医療経営におけるホスピタリティ価値-経営学の視点で医師と患者の関係を問い直す-
- 単著共著の別
- 単
- 発行又は発表の年月
- 2016年04月
- 発行所、発表雑誌等又は発表学会等の名称
- 白桃書房 (A5版)
本書は、群馬大学医学部付属病院に対しての医療過誤をうけて出版するものである。医療経営において何が最も重要なのか。医療従事者と患者との信頼関係を築くにはどうしたらよいのか。理論的に問うたのが本書である。本書のタイトルにあるホスピタリティ価値は、筆者による造語である。「双方向的」「相互補完的」「個別的」「配慮的」などをキーワードにして生み出される価値のことである。ホスピタリティ価値は直接的には対価を求めないところに特徴があり、患者との相互関係・信頼関係を構築することが目的である。また、患者が主観的に評価する価値のことである。本書では、標準化された医療が生み出す価値については「サービス価値」と表現する。

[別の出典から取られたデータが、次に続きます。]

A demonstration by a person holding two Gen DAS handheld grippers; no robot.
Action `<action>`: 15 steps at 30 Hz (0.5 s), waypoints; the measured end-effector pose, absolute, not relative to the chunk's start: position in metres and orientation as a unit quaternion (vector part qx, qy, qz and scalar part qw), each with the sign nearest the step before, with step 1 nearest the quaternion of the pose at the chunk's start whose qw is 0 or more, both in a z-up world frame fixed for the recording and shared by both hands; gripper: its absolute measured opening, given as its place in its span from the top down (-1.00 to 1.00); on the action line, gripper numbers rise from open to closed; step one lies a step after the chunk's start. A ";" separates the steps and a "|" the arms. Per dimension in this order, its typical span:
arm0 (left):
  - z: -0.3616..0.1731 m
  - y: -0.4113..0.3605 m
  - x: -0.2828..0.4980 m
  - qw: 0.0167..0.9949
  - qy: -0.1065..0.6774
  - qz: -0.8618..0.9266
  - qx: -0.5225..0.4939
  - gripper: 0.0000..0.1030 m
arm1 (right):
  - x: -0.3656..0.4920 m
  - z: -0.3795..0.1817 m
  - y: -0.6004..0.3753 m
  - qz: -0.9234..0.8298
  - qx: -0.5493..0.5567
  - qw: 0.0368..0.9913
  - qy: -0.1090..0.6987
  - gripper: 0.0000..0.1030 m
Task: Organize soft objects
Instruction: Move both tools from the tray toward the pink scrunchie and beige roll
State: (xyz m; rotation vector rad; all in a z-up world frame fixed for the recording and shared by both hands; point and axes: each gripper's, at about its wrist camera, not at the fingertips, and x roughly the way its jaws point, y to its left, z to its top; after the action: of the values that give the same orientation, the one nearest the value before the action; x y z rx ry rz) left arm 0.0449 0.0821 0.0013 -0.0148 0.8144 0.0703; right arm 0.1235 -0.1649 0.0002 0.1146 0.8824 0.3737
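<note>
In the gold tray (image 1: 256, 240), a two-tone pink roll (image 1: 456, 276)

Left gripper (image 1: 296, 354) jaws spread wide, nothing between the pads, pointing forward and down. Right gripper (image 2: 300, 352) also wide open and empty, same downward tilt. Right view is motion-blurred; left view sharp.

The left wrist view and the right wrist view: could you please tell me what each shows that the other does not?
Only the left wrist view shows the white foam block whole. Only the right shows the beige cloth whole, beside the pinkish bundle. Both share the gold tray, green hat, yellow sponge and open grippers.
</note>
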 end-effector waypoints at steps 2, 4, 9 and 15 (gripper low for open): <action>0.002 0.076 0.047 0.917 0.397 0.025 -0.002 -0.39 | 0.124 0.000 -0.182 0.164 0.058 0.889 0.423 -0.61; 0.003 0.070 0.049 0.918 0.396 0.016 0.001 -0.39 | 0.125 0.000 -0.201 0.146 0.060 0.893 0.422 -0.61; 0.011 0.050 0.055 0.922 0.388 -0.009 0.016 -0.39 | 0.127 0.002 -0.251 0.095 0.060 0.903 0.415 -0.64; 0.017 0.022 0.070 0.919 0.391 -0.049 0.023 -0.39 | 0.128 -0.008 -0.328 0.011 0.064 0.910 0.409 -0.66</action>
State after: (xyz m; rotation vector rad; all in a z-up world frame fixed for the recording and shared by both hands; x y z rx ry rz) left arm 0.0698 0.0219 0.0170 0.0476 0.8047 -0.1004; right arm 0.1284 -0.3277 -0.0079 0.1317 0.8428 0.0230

サービス価値という表現は、経営学の一分野であるサービス・マネジメント論の中で従来から論じられてきたところである。その特徴はサービス概念のルーツにさかのぼって吟味すると、「一方向的」「マニュアル的」「集団的」「義務的」である。また、直接的に対価を要求する経済的動機に基づいた経済的な活動であると捉えられる。これからの医療に何が最も求められているのか。その重点は、個々の病院を特徴づける「ホスピタリティ価値」である。ホスピタリティ価値については対人関係面からのアプローチがあると同時に、iPS細胞に見られるように医療の進化に関する側面からのアプローチがある。具体的にはどういうことなのか。どのようにマネジメントすればよいのか。そのような立ち位置でホスピタリティマネジメントのエッセンスについて執筆したのが本書である。